Problem description: Produce an exact transcription of the listing below, omitting the pictures.

|---|

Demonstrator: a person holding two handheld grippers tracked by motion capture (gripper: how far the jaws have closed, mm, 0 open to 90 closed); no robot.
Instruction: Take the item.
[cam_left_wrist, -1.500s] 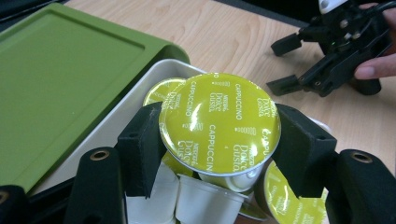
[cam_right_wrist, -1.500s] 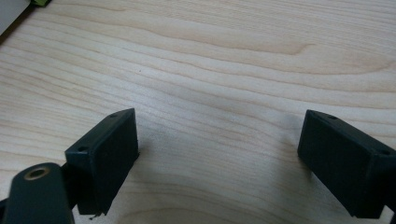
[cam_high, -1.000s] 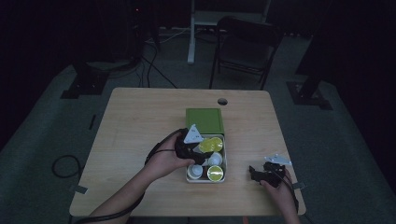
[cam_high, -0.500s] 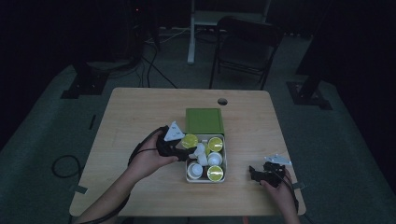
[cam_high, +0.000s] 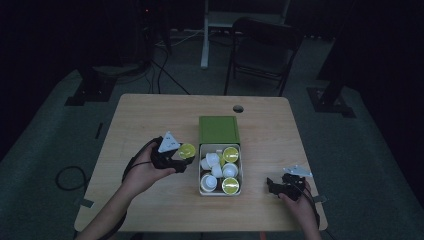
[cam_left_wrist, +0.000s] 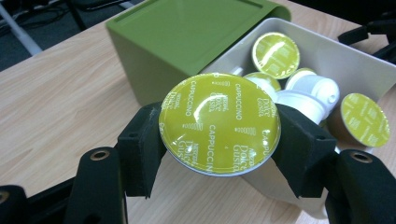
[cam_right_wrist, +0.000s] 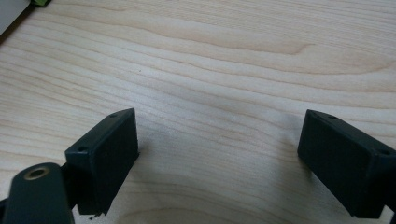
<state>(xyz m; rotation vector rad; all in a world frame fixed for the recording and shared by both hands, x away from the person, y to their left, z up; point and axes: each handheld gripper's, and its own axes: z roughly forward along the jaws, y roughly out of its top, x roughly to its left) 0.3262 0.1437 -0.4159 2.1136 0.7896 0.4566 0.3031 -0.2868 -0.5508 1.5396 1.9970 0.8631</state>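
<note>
My left gripper (cam_high: 184, 154) (cam_left_wrist: 219, 123) is shut on a coffee capsule (cam_high: 187, 150) (cam_left_wrist: 219, 122) with a shiny yellow-green foil lid, its black pads (cam_left_wrist: 140, 149) pressing the rim from both sides. It holds the capsule just left of a white tray (cam_high: 201, 188) (cam_left_wrist: 355, 60) with several more capsules, some lid up (cam_high: 230, 154) (cam_left_wrist: 275, 53), some white ones on their sides (cam_high: 213, 160) (cam_left_wrist: 308, 88). A green lid (cam_high: 218, 129) (cam_left_wrist: 187, 32) lies against the tray's far end. Near the table's front right, my right gripper (cam_high: 272, 186) (cam_right_wrist: 219, 158) stands open over bare wood.
The wooden table (cam_high: 150, 120) has a round cable hole (cam_high: 238, 108) near its far edge. A dark chair (cam_high: 262, 50) stands beyond the table. Cables run across the dim floor at the left (cam_high: 67, 176).
My left gripper has carried the yellow-green capsule leftward out of the tray and now holds it beside the tray. The right gripper has stayed where it was.
</note>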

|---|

Written answer:
Demonstrator: a person holding two handheld grippers tracked by motion capture (gripper: how far the jaws have closed, mm, 0 open to 90 closed); no robot.
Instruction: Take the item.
[cam_left_wrist, -1.500s] 
[cam_right_wrist, -1.500s] 
[cam_high, -1.000s] 
[cam_high, -0.500s] 
[cam_high, +0.000s] 
[cam_left_wrist, +0.000s] 
[cam_right_wrist, +0.000s] 
<state>(xyz m; rotation vector rad; all in a world frame fixed for the recording and shared by both hands, x away from the person, y to their left, z up; point and axes: each handheld gripper's, and its own axes: z roughly forward along the jaws, y roughly out of its top, x roughly to its left) 0.3262 0.1437 -0.4159 2.1136 0.7896 0.4566 0.3031 -0.2868 -0.5508 1.5396 1.9970 0.8631</state>
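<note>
My left gripper (cam_high: 184, 154) (cam_left_wrist: 219, 123) is shut on a coffee capsule (cam_high: 187, 150) (cam_left_wrist: 219, 122) with a shiny yellow-green foil lid, its black pads (cam_left_wrist: 140, 149) pressing the rim from both sides. It holds the capsule just left of a white tray (cam_high: 201, 188) (cam_left_wrist: 355, 60) with several more capsules, some lid up (cam_high: 230, 154) (cam_left_wrist: 275, 53), some white ones on their sides (cam_high: 213, 160) (cam_left_wrist: 308, 88). A green lid (cam_high: 218, 129) (cam_left_wrist: 187, 32) lies against the tray's far end. Near the table's front right, my right gripper (cam_high: 272, 186) (cam_right_wrist: 219, 158) stands open over bare wood.
The wooden table (cam_high: 150, 120) has a round cable hole (cam_high: 238, 108) near its far edge. A dark chair (cam_high: 262, 50) stands beyond the table. Cables run across the dim floor at the left (cam_high: 67, 176).
My left gripper has carried the yellow-green capsule leftward out of the tray and now holds it beside the tray. The right gripper has stayed where it was.
</note>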

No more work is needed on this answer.